New Zealand professor of marketing

Nitha Palakshappa, also known as Nitha Dolli, is a New Zealand marketing academic, and is a full professor at Massey University, specialising in sustainability and marketing in the fashion and food sectors.

==Academic career==

Palakshappa completed a PhD titled Collaborative relationships in New Zealand: an exploratory examination at the University of Canterbury in 2003. Palakshappa then joined the faculty of the University of Waikato, and then Massey University, rising to associate professor in 2022, and full professor in 2024.'

Palakshappa's research and teaching centre on sustainability in the fashion and food sectors, covering topics such as ethical value chains, conscious consumption, and how brands can meet sustainability goals.
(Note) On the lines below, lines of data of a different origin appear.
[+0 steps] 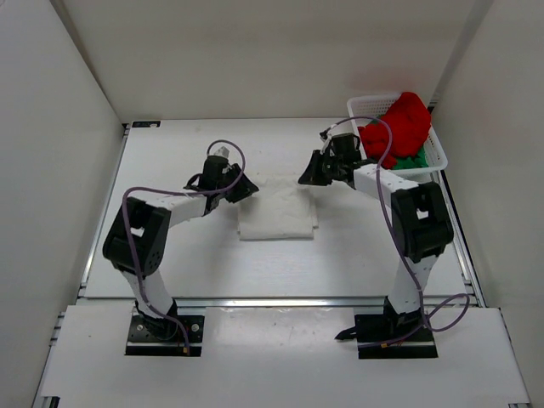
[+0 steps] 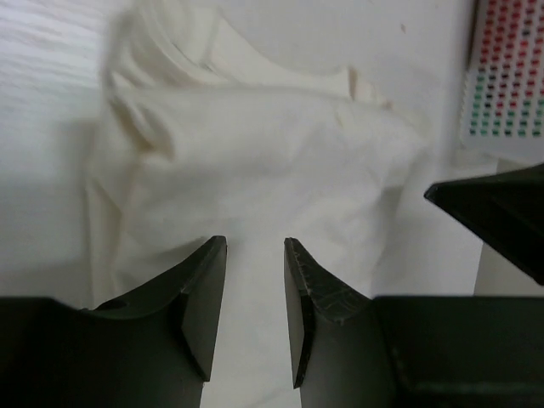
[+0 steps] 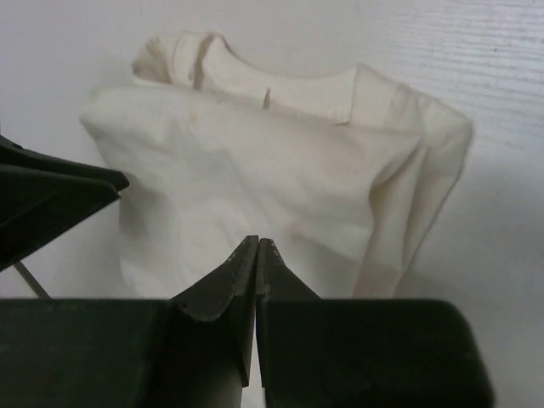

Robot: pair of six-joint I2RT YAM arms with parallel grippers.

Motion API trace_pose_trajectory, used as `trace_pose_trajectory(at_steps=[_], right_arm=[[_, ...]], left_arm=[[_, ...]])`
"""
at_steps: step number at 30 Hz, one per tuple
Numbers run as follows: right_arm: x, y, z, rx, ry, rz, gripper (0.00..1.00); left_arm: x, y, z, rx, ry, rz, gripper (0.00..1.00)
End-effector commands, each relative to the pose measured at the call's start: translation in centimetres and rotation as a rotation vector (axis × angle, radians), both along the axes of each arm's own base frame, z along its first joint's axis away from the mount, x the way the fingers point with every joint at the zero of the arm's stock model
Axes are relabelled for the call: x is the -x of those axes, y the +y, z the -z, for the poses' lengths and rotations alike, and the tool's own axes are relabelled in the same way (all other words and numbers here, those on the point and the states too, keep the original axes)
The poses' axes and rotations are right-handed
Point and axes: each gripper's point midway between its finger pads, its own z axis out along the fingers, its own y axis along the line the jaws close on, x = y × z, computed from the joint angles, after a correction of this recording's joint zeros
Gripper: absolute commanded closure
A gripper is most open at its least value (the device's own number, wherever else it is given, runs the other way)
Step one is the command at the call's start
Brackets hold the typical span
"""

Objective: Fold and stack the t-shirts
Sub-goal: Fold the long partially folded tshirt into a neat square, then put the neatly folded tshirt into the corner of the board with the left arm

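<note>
1. The right claw [image 1: 308,175] was shut, its tips pressed together in its wrist view [image 3: 257,246]. Whether a thin fold of cloth was pinched between them could not be told.
2. The left claw [image 1: 247,189] stood apart with nothing between the jaws; in its wrist view [image 2: 255,246] the gap showed only cloth beyond.
3. The white shirt [image 1: 276,212] lay between the two claws, in the middle of the surface [image 1: 357,255], folded to a rough rectangle.
4. Its long axis ran roughly left to right, so each claw met one short side near the far corners: the shirt lay to the right of the left claw and to the left of the right claw.
5. Both arms were about equally near, each touching or just beside its edge.
6. In the right wrist view the collar sat at the edge farthest from that claw.
7. A further fold would probably need both claws to grip their own corners, and the left one had not closed.
8. Farther out, the red shirt [image 1: 399,123] and green shirt [image 1: 412,160] sat bunched in the basket [image 1: 365,104] at the far right corner, much nearer the right arm.
</note>
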Motion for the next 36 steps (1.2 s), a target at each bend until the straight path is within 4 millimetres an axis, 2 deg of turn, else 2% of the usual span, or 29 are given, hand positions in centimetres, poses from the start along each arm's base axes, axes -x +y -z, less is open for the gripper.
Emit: trace_pose_trajectory(at_steps=[1,2,3,5,7,11,13,14,15,16,18,19,20,21,22,23,25,26,27,28,32,33,34,36], right_arm=[[-2.7,-0.2,1.4,-0.026,0.01,-0.006,1.0],[-3.4,0.2,2.6,-0.028,0.036,-0.011,1.0],[-3.6,-0.4,3.2,-0.019,0.067,0.004,1.0],[-4.9,-0.6,5.1,-0.004,0.101,0.006,1.0],[-5.1,-0.6,6.0,-0.002,0.113,0.008,1.0],[-5.6,-0.1,6.1,0.003,0.119,-0.006,1.0],[-5.8,0.4,5.0,0.006,0.097,-0.027,1.0],[-5.9,0.5,4.1,0.012,0.082,-0.035,1.0],[-6.1,0.7,2.5,0.007,0.052,-0.04,1.0],[-6.1,0.9,1.8,0.01,0.039,-0.045,0.96],[-6.0,1.1,-1.9,0.0,-0.035,-0.052,0.87],[-5.7,1.4,-2.8,0.002,-0.056,-0.055,0.76],[-5.0,1.3,-4.8,0.0,-0.094,-0.052,0.67],[-4.0,1.1,-5.9,0.003,-0.119,-0.043,0.63],[-3.2,0.7,-7.3,-0.001,-0.156,-0.027,0.54],[-2.6,0.6,-7.5,-0.005,-0.163,-0.02,0.46],[0.4,-0.1,-7.7,-0.033,-0.18,0.014,0.41],[1.2,-0.2,-7.2,-0.048,-0.17,0.018,0.39],[2.4,-0.6,-7.8,-0.08,-0.203,0.02,0.37],[3.6,-0.7,-7.3,-0.094,-0.203,0.013,0.36],[6.4,-0.9,-6.5,-0.104,-0.185,-0.019,0.35],[7.1,-0.9,-6.5,-0.106,-0.191,-0.029,0.35],[7.8,-0.8,-6.4,-0.106,-0.193,-0.034,0.36],[8.4,-0.9,-6.4,-0.113,-0.202,-0.037,0.35]], left_arm=[[-3.2,2.2,1.3,-0.033,0.019,-0.077,0.56],[-4.0,2.7,1.1,-0.029,0.019,-0.087,0.57],[-4.4,2.9,1.9,-0.006,0.041,-0.099,0.57],[-5.4,3.3,1.7,0.008,0.029,-0.123,0.56],[-6.0,4.1,2.1,0.011,0.04,-0.148,0.54],[-7.3,5.2,2.4,0.086,0.055,-0.169,0.52],[-7.3,5.7,3.1,0.079,0.089,-0.16,0.51],[-7.4,5.5,2.8,0.083,0.079,-0.144,0.5],[-7.0,5.6,2.3,0.086,0.072,-0.147,0.49],[-6.9,5.8,2.0,0.08,0.055,-0.147,0.47],[-6.3,6.8,0.8,0.035,0.018,-0.17,0.44],[-6.1,7.1,0.6,-0.005,0.006,-0.172,0.41],[-5.5,7.3,0.2,-0.034,-0.01,-0.164,0.38],[-4.8,7.7,0.1,-0.059,-0.014,-0.175,0.37],[-3.9,7.8,0.6,-0.088,-0.004,-0.16,0.35],[-3.3,7.6,0.8,-0.109,-0.002,-0.141,0.31],[-1.3,5.9,2.0,-0.148,0.026,-0.06,0.29],[-0.2,5.8,3.1,-0.185,0.054,-0.019,0.28],[0.6,4.7,3.7,-0.204,0.068,0.023,0.29],[1.7,3.9,4.8,-0.236,0.099,0.075,0.28],[3.7,3.1,7.6,-0.273,0.175,0.145,0.3],[3.6,2.5,7.9,-0.257,0.177,0.159,0.32],[3.8,2.2,8.6,-0.24,0.195,0.167,0.38],[3.2,0.8,8.2,-0.179,0.173,0.179,0.61]])
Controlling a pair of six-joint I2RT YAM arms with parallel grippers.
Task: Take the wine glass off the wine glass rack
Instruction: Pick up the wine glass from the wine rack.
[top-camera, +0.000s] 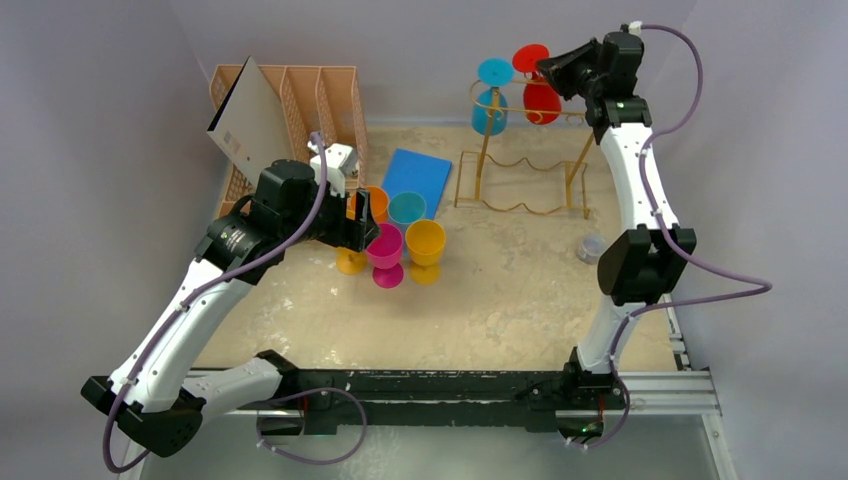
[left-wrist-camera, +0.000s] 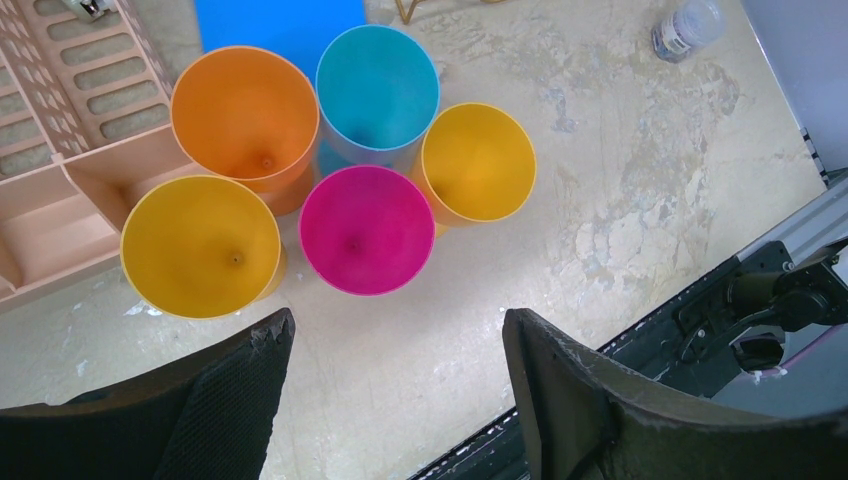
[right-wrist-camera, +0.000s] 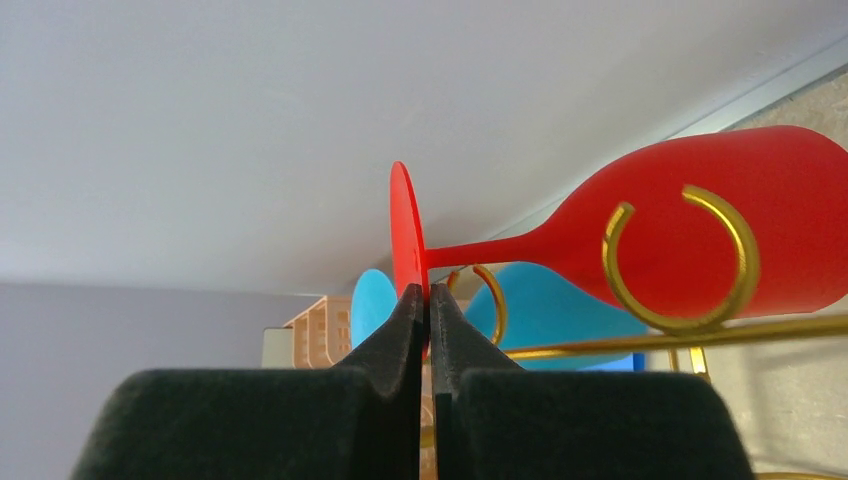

Palakshappa was involved in a Swedish research project funded through the Swedish Institute for Strategic Environmental Research, a cross-disciplinary study aimed at understanding how environmental communication could transform Sweden's sustainability. The marketing stream of the research worked with brands such as IKEA, Global Compact Network, Nudie Jeans, KappAhl, and H&M on sustainability reporting, transparency and social responsibility.

In New Zealand, Palakshappa has worked on food system sustainability, and was co-leader of the Farming to Flourish project in Taranaki. In this project Palakshappa worked with Sita Venkateswa (Massey), Dirk Roep (Wageningen University), and Carl Freeman (Farm Next Door and Freeman Farms) to learn how to educate people about farming, and how to encourage regenerative farming and diversify crops.